Молния распорола небо, прочертив в облаках вены и отмечая сердцебиение самой Вселенной.
Я удовлетворенно вздохнула. Дождь хлестал по окнам дилижанса, а раскаты грома заглушали стук колес, так что мы не услышали, а только почувствовали, как грунтовая дорога сменилась брусчаткой на окраине Ингольштадта.
Жюстина, спрятав лицо у меня на плече, дрожала, словно новорожденный кролик. Очередная белая вспышка осветила дилижанс, и мы чуть не оглохли от грохота такой силы, что в окнах задребезжали стекла.
– Как вы можете смеяться? – спросила Жюстина. До этого момента я не замечала даже, что смеюсь. Я погладила ее темные локоны, выбившиеся из-под шляпки. Жюстина ненавидела громкие звуки: хлопанье дверей. Грозу. Крики. В особенности крики. Но моими стараниями в последние два года крики ее не беспокоили. Как странно, что наше с ней жестокое прошлое – хотя в моем детстве жестокость закончилась намного раньше, – привело нас к таким разным результатам. Жюстина была самым искренним, самым любящим и добрым человеком из всех, кого я знала.
А я…
А я нет.
– Я не рассказывала, что в детстве мы с Виктором забирались в грозу на крышу дома, чтобы посмотреть на молнии?
Она помотала головой, не отнимая лица от моего плеча.
– Свет преломлялся, отражаясь от гор, обрисовывал их контуры… мы словно наблюдали за сотворением мира. А когда молнии сверкали над озером, они как будто появлялись разом и на небе, и в воде. Мы возвращались домой мокрые до нитки; просто чудо, что никто из нас не умер от простуды.
Я снова засмеялась, вспоминая, как это было. На моей коже – светлой под стать волосам – от холода проступал ярко-малиновый румянец. Виктор с прилипшими к бледному лбу темными локонами и неизменными кругами под глазами выглядел как сама смерть.
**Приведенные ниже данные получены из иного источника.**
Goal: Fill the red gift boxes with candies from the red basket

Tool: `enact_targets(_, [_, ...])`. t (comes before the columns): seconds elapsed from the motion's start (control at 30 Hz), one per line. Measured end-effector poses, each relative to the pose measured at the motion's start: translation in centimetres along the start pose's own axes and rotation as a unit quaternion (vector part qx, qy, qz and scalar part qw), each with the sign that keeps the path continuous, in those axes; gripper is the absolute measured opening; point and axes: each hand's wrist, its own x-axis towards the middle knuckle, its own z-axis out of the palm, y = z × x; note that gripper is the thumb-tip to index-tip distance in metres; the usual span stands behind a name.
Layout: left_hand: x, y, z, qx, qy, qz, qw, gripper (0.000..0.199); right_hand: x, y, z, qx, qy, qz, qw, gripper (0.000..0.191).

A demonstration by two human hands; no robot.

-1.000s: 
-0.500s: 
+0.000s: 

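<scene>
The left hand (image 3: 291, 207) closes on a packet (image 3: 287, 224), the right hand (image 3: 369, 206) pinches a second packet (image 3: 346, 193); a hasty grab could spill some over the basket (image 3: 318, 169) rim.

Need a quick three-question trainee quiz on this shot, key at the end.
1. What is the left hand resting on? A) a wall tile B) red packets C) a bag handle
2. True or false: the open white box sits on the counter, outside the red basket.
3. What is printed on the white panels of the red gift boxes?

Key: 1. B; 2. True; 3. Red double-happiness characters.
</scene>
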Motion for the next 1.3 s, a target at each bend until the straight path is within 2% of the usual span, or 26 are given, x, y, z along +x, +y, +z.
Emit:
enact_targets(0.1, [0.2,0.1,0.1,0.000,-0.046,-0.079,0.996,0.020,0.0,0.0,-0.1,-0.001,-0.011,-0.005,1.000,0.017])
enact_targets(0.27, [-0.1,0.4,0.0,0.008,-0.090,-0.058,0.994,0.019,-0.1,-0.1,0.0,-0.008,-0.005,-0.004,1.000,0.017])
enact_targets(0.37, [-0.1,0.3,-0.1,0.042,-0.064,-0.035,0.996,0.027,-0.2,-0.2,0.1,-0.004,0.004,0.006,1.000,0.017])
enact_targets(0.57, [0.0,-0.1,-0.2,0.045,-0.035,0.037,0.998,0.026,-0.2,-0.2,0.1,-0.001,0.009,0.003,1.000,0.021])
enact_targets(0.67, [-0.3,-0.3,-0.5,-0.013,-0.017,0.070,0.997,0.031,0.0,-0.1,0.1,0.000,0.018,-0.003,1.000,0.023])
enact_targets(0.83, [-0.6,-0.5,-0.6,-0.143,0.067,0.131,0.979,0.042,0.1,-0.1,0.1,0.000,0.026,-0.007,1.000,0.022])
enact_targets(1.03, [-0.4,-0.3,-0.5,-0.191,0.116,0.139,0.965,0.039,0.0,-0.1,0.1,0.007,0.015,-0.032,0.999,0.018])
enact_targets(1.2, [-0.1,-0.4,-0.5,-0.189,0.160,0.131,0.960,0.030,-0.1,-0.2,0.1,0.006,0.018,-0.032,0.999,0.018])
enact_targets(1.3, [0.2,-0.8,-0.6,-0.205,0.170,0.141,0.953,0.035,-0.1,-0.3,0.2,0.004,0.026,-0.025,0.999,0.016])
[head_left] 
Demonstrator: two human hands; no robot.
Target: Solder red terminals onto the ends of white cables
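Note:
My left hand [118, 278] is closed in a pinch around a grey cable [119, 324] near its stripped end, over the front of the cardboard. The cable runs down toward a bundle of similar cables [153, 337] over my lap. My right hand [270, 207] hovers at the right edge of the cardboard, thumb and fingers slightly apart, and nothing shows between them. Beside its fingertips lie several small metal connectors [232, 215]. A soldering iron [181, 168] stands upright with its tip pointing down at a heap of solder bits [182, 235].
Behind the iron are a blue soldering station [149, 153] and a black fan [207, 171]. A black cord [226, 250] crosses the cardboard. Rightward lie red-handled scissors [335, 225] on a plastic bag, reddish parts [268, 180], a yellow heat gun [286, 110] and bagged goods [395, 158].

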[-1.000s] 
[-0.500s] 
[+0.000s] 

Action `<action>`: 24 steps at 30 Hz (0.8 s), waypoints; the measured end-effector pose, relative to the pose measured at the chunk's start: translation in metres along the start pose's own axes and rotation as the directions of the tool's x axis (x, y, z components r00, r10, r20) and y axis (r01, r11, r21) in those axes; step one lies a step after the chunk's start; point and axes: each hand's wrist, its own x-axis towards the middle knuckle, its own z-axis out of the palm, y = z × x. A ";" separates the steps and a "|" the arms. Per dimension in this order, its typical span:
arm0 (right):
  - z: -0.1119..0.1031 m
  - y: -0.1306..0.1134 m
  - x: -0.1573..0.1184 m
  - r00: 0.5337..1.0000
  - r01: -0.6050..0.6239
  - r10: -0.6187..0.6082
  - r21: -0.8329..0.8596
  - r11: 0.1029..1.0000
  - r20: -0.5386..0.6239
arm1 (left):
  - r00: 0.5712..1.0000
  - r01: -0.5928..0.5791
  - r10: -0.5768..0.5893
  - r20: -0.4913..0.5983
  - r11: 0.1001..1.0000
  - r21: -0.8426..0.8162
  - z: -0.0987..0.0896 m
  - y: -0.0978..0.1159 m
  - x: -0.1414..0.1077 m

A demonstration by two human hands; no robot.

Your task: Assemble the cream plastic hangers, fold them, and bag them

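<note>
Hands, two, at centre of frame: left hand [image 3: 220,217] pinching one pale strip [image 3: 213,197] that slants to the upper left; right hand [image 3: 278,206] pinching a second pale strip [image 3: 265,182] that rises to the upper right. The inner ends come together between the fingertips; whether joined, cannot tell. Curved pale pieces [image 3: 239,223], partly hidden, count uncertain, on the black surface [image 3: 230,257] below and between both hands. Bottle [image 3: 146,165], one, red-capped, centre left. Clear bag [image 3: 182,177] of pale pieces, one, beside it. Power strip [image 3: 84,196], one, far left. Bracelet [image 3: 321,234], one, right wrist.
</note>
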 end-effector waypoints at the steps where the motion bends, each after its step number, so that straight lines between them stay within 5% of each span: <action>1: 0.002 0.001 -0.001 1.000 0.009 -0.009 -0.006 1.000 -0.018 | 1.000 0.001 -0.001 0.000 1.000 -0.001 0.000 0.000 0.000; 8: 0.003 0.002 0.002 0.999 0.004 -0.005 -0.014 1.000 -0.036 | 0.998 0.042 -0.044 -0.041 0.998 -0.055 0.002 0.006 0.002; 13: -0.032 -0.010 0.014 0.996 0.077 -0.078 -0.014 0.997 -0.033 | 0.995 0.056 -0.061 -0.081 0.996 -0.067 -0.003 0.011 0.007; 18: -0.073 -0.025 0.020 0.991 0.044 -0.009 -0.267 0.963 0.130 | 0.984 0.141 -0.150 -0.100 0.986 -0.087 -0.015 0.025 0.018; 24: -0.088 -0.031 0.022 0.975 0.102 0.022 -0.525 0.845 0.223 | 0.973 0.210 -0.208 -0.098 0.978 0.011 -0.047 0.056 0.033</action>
Ну и парочка мы были!
– Как-то ночью, – продолжила я, почувствовав, что Жюстина немного успокоилась, – молния ударила в дерево в каких-то шестидесяти футах от того места, где мы сидели.
– Какой ужас!
– Это было изумительно. – Я улыбнулась и прижала ладонь к стеклу, чувствуя его холод сквозь белую кружевную перчатку. – Для меня это было свидетельством великого и ужасного могущества природы. Я как будто видела самого Бога.
Жюстина неодобрительно зацокала и, оторвавшись от моего плеча, бросила на меня сердитый взгляд.
– Не кощунствуйте.
Я показала ей язык, и она невольно улыбнулась.
– А что Виктор?
– О, с той ночи он несколько месяцев ходил как в воду опущенный. Как же он выразился? «Изнемогая в юдоли невыразимого отчаяния…»
Улыбка Жюстины стала шире, хотя в ней проступило легкое недоумение. Прочесть ее было легче, чем любую из книг Виктора. Все они требовали глубоких знаний и пристального вчитывания, в то время как лицо Жюстины было иллюстрированным манускриптом – красивым, драгоценным и понятным с первого взгляда.
Я неохотно задернула шторку на окне, загораживаясь от грозы ради ее спокойствия. Она не покидала дом у озера со времени последней нашей злополучной поездки в Женеву, когда на нас набросилась ее безумная, опустошенная горем мать.
– Если я видела в разрушении дерева красоту природы, то Виктор видел силу – силу, которая освещает ночь и изгоняет тьму, силу, способную одним ударом положить конец долгим векам жизни, – силу, которой нельзя овладеть и которую невозможно контролировать. Ничто не раздражает Виктора больше, чем то, что он не может контролировать.